╭─ DATA TO EXAMINE
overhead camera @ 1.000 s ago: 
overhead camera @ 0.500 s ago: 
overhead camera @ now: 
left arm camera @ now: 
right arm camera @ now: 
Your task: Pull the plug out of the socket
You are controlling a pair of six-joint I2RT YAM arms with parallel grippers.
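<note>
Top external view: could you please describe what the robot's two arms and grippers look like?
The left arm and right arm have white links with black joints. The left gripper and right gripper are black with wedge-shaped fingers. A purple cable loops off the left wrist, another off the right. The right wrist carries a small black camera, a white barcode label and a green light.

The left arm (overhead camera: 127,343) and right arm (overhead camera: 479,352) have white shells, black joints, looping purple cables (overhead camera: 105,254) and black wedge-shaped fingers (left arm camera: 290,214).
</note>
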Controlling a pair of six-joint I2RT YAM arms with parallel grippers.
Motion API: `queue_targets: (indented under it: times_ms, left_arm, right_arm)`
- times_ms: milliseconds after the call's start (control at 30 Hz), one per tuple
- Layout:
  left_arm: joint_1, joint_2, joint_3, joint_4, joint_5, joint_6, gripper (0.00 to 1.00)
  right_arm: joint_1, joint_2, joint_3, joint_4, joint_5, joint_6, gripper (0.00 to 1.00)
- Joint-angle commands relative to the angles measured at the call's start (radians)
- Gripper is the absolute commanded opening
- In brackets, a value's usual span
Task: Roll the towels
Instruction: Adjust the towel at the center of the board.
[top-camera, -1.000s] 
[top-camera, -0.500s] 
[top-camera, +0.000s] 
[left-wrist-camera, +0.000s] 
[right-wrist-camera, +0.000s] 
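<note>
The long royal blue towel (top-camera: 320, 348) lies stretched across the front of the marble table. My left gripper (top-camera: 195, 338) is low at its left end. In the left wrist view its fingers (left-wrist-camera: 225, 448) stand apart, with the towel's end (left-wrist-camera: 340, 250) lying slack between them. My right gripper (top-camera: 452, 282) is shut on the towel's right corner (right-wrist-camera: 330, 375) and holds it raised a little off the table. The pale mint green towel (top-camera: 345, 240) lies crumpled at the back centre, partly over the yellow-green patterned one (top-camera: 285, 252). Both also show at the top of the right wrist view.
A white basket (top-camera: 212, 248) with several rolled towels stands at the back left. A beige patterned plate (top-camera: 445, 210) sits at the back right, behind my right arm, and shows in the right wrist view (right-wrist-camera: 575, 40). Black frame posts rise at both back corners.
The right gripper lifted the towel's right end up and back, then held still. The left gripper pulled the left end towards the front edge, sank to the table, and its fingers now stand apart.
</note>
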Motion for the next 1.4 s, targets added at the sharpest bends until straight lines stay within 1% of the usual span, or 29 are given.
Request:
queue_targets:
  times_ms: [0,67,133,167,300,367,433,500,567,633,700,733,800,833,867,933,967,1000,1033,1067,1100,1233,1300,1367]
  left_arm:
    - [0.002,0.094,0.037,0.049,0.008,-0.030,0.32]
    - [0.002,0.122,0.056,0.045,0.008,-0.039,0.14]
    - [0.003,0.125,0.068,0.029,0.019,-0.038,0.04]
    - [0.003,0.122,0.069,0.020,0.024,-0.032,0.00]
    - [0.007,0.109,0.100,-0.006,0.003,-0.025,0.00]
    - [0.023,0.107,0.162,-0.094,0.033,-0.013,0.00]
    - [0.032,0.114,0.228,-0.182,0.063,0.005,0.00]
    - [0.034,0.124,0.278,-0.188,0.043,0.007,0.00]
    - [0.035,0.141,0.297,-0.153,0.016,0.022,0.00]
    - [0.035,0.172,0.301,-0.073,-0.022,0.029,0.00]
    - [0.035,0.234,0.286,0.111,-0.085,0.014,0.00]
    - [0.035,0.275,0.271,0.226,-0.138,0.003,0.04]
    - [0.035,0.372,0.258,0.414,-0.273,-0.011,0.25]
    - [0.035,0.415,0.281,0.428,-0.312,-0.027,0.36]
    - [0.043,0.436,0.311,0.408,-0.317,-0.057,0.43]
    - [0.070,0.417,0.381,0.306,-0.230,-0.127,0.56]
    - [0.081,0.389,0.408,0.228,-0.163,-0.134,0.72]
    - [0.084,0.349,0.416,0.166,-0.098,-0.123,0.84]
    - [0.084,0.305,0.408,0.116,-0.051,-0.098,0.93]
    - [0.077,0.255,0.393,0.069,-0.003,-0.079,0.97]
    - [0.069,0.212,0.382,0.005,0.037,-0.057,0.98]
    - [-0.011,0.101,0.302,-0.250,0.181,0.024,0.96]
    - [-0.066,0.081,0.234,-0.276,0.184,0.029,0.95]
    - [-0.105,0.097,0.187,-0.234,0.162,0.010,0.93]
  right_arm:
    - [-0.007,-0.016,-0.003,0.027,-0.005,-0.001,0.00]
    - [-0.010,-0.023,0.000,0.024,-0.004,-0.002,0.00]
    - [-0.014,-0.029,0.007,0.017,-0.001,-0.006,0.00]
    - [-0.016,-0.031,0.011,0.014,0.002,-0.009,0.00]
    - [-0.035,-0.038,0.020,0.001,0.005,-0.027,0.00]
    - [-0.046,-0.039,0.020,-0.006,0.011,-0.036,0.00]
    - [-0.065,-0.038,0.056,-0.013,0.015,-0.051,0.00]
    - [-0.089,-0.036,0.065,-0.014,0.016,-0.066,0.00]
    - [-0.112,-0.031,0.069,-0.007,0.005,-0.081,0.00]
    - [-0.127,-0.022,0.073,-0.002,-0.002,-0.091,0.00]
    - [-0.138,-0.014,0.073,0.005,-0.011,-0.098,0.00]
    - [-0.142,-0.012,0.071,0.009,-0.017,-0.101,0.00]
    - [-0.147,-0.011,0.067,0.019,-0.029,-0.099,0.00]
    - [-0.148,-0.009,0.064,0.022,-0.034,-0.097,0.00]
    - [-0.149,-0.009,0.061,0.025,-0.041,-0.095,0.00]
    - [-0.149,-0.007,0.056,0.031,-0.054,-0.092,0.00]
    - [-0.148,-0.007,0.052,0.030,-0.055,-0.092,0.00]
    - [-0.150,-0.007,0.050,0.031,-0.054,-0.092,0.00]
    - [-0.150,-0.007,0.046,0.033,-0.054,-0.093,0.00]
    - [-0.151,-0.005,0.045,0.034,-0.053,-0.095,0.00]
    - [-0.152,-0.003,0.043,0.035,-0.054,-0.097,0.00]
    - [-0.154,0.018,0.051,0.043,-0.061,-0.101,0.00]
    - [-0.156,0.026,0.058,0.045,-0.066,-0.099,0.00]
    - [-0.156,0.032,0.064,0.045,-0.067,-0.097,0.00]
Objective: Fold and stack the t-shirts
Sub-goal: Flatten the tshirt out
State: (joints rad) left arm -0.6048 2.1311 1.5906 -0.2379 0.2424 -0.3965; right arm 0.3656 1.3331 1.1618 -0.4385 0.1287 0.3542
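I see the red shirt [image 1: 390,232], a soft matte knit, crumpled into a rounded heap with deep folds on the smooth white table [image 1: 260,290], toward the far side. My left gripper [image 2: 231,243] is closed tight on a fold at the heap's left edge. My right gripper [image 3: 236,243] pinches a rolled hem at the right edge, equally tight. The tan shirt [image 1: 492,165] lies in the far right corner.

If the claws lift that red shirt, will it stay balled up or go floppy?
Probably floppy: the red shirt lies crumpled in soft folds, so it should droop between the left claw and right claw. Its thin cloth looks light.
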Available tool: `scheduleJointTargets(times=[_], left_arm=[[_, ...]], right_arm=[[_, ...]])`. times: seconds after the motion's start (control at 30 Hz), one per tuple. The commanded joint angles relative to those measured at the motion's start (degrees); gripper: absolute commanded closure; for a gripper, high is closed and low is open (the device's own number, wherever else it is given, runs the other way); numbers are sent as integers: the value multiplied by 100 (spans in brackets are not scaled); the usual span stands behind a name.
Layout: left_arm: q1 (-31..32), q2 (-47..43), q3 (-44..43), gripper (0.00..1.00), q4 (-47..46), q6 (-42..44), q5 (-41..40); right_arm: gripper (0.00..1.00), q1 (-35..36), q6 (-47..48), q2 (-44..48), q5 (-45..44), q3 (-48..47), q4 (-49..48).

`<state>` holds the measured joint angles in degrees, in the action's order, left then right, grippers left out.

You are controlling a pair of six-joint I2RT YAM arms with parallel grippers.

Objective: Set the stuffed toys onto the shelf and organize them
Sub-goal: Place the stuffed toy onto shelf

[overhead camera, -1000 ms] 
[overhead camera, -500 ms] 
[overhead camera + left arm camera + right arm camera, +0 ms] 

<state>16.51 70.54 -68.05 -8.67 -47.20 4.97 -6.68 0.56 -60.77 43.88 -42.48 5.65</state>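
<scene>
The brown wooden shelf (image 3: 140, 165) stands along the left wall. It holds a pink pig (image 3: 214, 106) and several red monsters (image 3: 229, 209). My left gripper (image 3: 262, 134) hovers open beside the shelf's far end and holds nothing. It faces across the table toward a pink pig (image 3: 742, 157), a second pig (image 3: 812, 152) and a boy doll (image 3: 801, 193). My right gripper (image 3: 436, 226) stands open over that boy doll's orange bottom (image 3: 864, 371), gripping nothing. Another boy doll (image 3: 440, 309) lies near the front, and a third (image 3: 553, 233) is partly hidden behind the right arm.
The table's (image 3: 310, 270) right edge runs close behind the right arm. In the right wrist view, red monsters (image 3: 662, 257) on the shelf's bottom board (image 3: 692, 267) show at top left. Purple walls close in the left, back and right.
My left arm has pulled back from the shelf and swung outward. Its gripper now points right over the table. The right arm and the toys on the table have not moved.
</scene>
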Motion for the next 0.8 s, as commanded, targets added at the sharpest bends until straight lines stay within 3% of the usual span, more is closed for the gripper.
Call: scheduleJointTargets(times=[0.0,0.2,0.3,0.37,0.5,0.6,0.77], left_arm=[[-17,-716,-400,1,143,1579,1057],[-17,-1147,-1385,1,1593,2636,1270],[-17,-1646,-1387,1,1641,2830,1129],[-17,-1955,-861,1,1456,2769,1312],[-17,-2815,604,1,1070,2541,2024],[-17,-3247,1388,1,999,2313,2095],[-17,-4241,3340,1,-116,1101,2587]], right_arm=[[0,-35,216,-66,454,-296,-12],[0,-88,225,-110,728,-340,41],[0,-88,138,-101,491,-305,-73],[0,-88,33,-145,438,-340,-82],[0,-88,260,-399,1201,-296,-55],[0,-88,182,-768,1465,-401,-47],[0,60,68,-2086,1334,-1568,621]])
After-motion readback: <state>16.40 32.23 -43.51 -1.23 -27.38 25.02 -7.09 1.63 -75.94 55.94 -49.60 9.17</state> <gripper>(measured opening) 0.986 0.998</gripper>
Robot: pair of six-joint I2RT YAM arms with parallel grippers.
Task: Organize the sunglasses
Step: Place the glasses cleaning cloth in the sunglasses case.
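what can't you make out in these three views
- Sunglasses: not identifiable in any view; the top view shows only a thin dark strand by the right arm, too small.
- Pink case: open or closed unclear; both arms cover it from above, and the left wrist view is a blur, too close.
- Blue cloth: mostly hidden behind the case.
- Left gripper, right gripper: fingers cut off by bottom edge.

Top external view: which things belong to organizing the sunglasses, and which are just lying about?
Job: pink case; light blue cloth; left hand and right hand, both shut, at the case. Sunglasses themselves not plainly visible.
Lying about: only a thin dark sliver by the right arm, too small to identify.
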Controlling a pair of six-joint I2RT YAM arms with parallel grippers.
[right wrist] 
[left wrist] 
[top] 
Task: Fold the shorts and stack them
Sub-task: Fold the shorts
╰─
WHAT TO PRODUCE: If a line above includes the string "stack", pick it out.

ANSWER TO THIS EXERCISE:
Objective: Fold and stack the t-shirts
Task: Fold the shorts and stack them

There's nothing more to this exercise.